** PROBLEM TO WORK ON **
What lines in the entries below contain the word "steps"? Copy all of them.

Source records
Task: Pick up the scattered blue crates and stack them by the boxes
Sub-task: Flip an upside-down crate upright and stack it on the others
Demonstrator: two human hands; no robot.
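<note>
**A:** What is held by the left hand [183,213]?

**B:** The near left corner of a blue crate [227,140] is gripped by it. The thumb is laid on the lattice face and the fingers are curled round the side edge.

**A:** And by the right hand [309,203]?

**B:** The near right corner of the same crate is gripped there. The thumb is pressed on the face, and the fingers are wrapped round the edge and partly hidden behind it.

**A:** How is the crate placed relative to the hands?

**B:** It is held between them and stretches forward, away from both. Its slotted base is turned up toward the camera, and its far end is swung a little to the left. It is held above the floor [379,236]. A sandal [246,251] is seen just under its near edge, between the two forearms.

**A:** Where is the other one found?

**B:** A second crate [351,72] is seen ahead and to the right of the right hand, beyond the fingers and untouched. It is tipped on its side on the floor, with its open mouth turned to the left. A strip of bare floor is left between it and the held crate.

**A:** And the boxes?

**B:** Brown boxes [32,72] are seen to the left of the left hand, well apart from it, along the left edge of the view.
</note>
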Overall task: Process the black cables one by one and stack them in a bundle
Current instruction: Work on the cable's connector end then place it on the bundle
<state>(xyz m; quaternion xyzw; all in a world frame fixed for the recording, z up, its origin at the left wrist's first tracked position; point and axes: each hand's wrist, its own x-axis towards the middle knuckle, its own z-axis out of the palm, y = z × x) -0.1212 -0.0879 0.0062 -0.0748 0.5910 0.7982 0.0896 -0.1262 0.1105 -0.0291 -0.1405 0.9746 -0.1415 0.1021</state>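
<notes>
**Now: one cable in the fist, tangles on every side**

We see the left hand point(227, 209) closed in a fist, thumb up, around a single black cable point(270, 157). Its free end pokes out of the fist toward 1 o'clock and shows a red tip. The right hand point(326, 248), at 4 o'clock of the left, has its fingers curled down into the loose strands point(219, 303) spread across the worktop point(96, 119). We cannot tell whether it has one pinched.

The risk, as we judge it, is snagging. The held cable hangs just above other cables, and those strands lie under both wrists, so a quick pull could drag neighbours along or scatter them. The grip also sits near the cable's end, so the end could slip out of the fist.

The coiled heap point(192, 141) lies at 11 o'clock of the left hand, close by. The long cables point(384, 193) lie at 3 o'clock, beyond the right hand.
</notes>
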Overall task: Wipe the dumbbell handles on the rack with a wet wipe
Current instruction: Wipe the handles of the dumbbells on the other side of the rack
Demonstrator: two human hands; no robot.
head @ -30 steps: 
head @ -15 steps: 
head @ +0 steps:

** RESULT OF THIS TASK **
head @ -30 steps: 
head @ -15 steps: 
head @ +0 steps:

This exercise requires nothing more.